Stories
Slash Boxes
Comments

SoylentNews is people

posted by Fnord666 on Wednesday February 15 2017, @04:04AM   Printer-friendly
from the it's-magic dept.

Wired reports that data sets from NASA - mainly those related to climate - that used to be publicly available have started to disappear and that a group of "diehard coders" at UC Berkeley and other places worked over the weekend to "tag and bag" this data with the Internet archive:

[...] 200 adults had willingly sardined themselves into a fluorescent-lit room in the bowels of Doe Library to rescue federal climate data.

Like similar groups across the country—in more than 20 cities—they believe that the Trump administration might want to disappear this data down a memory hole. So these hackers, scientists, and students are collecting it to save outside government servers.

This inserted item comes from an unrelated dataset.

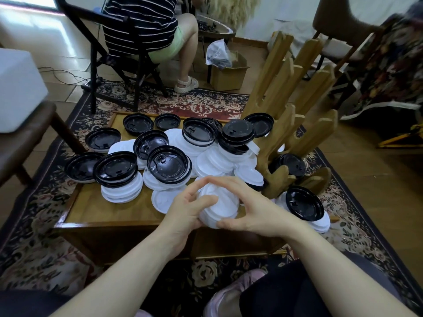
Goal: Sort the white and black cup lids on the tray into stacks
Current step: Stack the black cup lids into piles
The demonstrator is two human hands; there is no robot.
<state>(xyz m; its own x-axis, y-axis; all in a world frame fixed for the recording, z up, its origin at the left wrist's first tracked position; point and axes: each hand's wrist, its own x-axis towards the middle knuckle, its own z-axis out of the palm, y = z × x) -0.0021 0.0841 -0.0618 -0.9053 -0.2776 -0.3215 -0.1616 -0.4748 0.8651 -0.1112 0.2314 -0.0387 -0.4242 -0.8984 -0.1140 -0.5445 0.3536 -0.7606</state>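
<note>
A wooden tray [96, 213] holds a jumble of black and white cup lids. Above its front edge both my hands grip a short stack of white lids [223, 208]. My left hand [187, 209] curls round the stack's left side, thumb on top. My right hand [254, 211] wraps the right side, fingers arched over the top. Black lids [169, 167] lie on white ones [121, 191] across the tray's middle and left. Another black lid [304, 202] leans on white lids at the right.
A wooden rack with upright prongs [286, 124] stands on the tray's right side. A person sits on a black folding chair [128, 58] beyond the tray. A cardboard box [226, 76] sits on the floor behind. A patterned rug [34, 225] lies underneath.
</note>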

But now they're going even further. Groups like DataRefuge and the Environmental Data and Governance Initiative, which organized the Berkeley hackathon to collect data from NASA's earth sciences programs and the Department of Energy, are doing more than archiving. Diehard coders are building robust systems to monitor ongoing changes to government websites. And they're keeping track of what's already been removed—because yes, the pruning has already begun.

[...] Starting in August, access to Goddard Earth Science Data required a login. But with a bit of totally legal digging around the site (DataRefuge prohibits outright hacking), Tek found a buried link to the old FTP server. He clicked and started downloading. By the end of the day he had data for all of 2016 and some of 2015. It would take at least another 24 hours to finish.

The non-coders hit dead-ends too. Throughout the morning they racked up "404 Page not found" errors across NASA's Earth Observing System website. And they more than once ran across databases that had already been emptied out, like the Global Change Data Center's reports archive and one of NASA's atmospheric CO2 datasets.

And this is where the real problem lies. They can't be sure when this data disappeared (or if anyone backed it up first).

[Ed. - emphasis added by submitter]

[Continued...]

This is on the heels of a December 2016 article in The Washington Post, titled "Scientists are frantically copying U.S. climate data, fearing it might vanish under Trump", that details several additional initiatives along the same lines.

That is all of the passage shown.